Below is a listing. Return the lines from the one that contains "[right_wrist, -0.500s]" to the one that contains "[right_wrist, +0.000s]", both ends included, verbatim and with no pictures.

#####

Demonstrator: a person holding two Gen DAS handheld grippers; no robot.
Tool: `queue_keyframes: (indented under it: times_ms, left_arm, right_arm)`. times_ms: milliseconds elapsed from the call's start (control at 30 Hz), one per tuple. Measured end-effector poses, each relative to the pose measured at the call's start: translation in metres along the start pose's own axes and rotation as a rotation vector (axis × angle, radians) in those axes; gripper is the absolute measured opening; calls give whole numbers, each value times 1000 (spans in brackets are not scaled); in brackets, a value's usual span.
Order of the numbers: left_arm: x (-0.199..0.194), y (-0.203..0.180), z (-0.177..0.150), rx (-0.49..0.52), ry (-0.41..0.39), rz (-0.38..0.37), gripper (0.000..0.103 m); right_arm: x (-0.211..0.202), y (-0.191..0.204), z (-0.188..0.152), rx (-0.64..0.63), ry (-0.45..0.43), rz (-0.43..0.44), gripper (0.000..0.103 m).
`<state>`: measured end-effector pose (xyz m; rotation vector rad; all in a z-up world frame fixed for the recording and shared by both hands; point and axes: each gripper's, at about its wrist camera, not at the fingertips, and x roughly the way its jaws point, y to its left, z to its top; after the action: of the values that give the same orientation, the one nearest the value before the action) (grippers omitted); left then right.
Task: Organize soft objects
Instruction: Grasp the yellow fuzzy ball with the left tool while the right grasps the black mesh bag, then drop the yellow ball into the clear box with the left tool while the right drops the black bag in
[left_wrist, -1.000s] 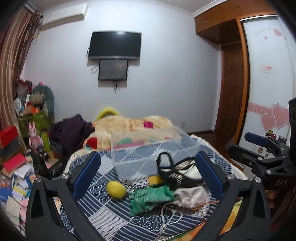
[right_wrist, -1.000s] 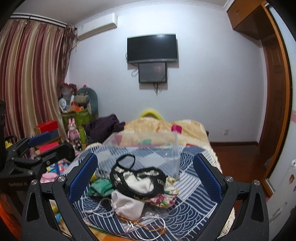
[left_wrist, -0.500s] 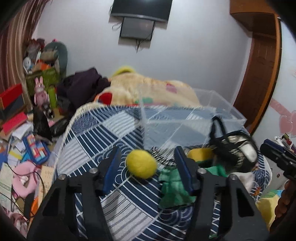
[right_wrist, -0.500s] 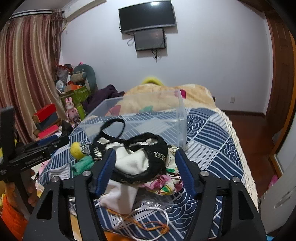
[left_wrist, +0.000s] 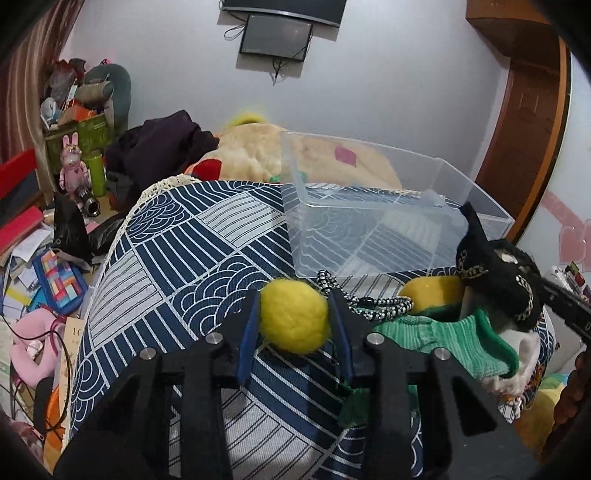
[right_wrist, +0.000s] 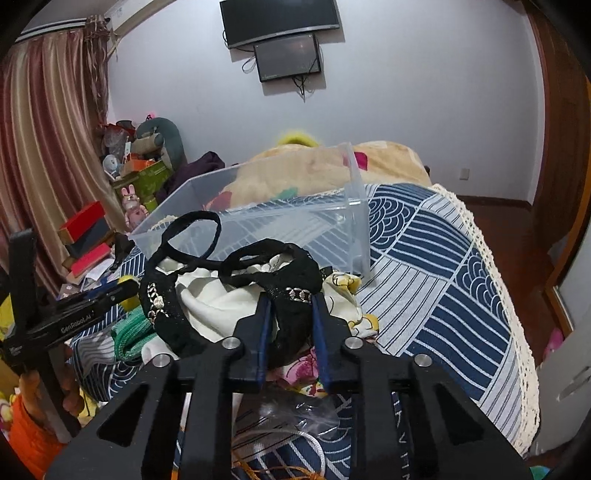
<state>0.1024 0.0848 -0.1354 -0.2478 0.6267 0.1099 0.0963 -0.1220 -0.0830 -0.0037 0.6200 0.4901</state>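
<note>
The clear bin (left_wrist: 388, 221) on the bed (left_wrist: 177, 266) looks empty, so the sorting seems barely begun. Just in front of the bin, the left gripper (left_wrist: 293, 321) has its jaws pinching the yellow felt ball (left_wrist: 294, 320), and the right gripper (right_wrist: 290, 325) has its jaws closed on the black lace garment (right_wrist: 288, 291). The green knit piece (left_wrist: 436, 336), white cloth (right_wrist: 218, 299), second yellow ball (left_wrist: 432, 295) and braided cord (left_wrist: 373, 304) lie in front of the bin, all left to move.

Home bedroom: bed (right_wrist: 443, 258), wall TV (right_wrist: 279, 20), curtains (right_wrist: 48, 129), wardrobe (left_wrist: 532, 110).
</note>
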Motion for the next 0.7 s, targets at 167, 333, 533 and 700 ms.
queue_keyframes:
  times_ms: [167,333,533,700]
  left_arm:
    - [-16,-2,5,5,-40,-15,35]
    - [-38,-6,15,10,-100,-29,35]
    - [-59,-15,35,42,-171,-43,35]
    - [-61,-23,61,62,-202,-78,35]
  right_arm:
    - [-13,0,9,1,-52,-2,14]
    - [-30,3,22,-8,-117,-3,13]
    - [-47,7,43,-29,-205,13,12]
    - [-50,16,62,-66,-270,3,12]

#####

*COMPLETED EXERCISE:*
[right_wrist, -0.500s] 
[left_wrist, +0.000s] 
[right_wrist, +0.000s] 

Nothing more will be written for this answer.